La sera prima però il tassista ha sbattuto contro una macchina, guidata da una ragazza misteriosa che si è portato subito a letto, e che ora lo cerca e alla fine lo troverà. È la storia parallela, infrazione all'unità aristotelica attraverso qualche flash-back, ma anche all'intelligenza. Sorpresi di come in Germania si risolvano le cose con le investitrici che ti hanno sfondato la Mercedes, seguiamo i fatti. Che ovviamente degenerano: le guardie si immedesimano nel ruolo, i reclusi si ribellano, i repressi e i latenti omosessuali (ovviamente biondi) si trasformano in nazisti tout-court, le personalità dominanti emergono, e giù botte da orbi. Si capisce che tutto è una metafora molto accademica dell'universo concentrazionario del nazismo, ma questo è il punto: che si capisce. Ignari, nonostante i monitor, della baraonda che hanno innescato, i tre snaturati docenti si concedono tranquille pause pranzo; di là, intanto, ne succedono di tutti i colori.

Detta così, la cosa sembra ridicola. Nel film è quasi peggio. Messo alle strette, il regista sfrutta gli occhiali del reporter per riprese in soggettiva bianco-nero (come nel sopravvalutato The Blair Witch Project), ma è l'unica risorsa - e fra l'altro dimenticandosi una regola fondamentale del gioco: che l'assunto può essere inverosimile, ma dopo la credibilità deve essere assoluta, e la gratuità non è ammessa: si legga l'intervista di François Truffaut a Hitchcock e poi se ne riparla. Per dire: a chi sta trasmettendo la telecamera jamesbondesca? e perché chi riceve non interviene a fermare il massacro? e se non trasmette, a che serve, variazioni di stile a parte? Si vedono un paio di morti, una mezza tortura (citazione dalle Iene di cui sopra: ma lì la violenza aveva un climax intollerabile, qui solo fastidioso), e il colpo di mano delle guardie, che acchiappano perfino l'assistente e la dottoressa.

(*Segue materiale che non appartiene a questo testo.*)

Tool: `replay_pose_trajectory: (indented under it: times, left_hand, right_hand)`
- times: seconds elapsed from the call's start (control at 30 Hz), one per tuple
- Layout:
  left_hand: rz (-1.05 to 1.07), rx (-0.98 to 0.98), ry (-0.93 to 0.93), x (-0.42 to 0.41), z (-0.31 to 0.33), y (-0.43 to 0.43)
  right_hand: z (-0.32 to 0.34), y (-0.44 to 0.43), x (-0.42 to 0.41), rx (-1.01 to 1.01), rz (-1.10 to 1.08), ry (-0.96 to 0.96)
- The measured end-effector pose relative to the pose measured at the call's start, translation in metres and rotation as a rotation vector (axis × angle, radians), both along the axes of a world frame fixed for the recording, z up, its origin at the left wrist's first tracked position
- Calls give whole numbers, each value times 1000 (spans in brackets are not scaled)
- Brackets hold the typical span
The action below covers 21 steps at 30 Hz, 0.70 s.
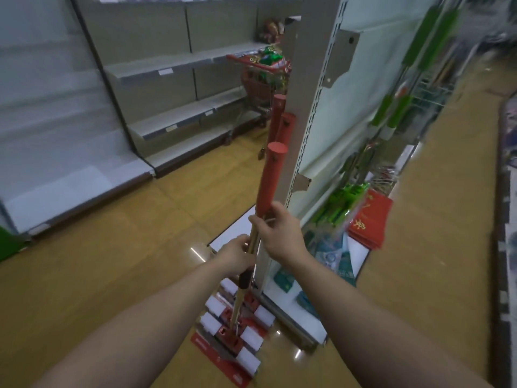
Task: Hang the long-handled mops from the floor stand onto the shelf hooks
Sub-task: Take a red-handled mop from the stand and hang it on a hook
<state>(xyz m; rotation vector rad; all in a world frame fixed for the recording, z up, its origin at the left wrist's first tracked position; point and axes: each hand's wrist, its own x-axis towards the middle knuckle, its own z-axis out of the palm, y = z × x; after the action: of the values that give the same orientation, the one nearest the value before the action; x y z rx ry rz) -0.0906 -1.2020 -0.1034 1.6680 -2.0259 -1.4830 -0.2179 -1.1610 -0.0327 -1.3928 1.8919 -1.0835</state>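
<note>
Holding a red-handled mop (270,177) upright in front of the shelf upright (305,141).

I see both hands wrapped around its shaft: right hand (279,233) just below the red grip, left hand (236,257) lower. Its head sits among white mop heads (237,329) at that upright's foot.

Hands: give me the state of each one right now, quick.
Left hand: closed around the shaft of the nearest mop, lower down.
Right hand: closed on the same mop, just below its red grip.

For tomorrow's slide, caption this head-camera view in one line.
Both hands, left hand and right hand, grip a red-handled mop above the floor stand.
</note>
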Motion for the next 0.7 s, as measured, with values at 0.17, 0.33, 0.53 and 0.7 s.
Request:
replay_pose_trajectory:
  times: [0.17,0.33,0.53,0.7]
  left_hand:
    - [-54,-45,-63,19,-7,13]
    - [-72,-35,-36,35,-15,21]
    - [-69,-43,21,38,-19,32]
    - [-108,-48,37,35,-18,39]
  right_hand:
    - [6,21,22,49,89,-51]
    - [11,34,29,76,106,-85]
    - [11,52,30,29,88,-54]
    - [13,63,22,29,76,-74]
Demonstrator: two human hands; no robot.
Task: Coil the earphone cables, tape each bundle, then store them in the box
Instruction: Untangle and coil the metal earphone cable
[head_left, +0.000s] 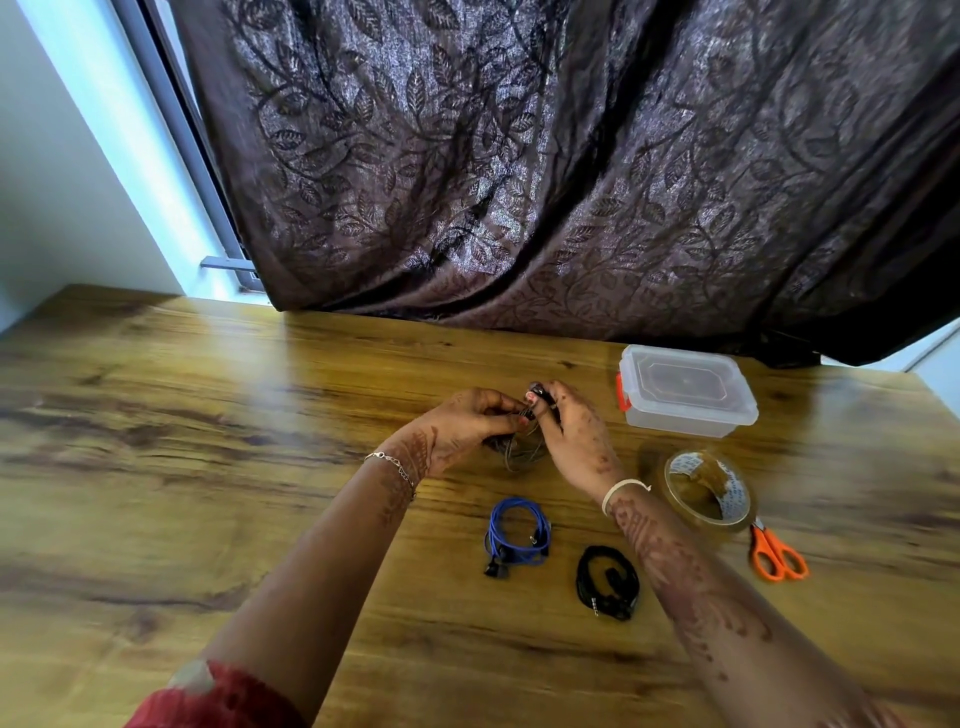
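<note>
My left hand (467, 423) and my right hand (571, 431) meet above the middle of the wooden table (208, 441), both pinching a grey earphone cable (522, 452) whose loops hang between them. A coiled blue earphone cable (517, 535) lies on the table nearer to me. To its right lies a coiled black earphone cable (607, 582). The clear plastic box (685, 389) with its lid on and an orange latch stands at the back right. A roll of clear tape (709, 491) lies in front of it, and orange-handled scissors (776, 553) lie beside the roll.
A dark brown leaf-patterned curtain (571, 166) hangs over the table's far edge. A window frame (171, 130) and a pale wall stand at the back left. The table's left half is bare wood.
</note>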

Poteva mancare la violenza sessuale? Infatti non manca, almeno nelle intenzioni del violentatore, sì da permettere alla signora - nel cast solo per questa scena - di capire (era ora) la follia dell'esperimento, tirare un paio di pedate nelle parti basse del bruto, lasciar da parte la psicologia e mettersi a menare. Inevitabile il prevalere dei buoni, e fine dell'esperimento. I docenti andranno in galera (il professore, che si è beccato un colpo di scacciacani in un occhio, resterà orbo: onestamente, era il minimo), e per i sopravvissuti si presume che non ci sarà neanche il rimborso spese.

La morale? Mai fidarsi degli accademici (e tanto meno degli accademismi). Nove volte su dieci, danno solo fregature.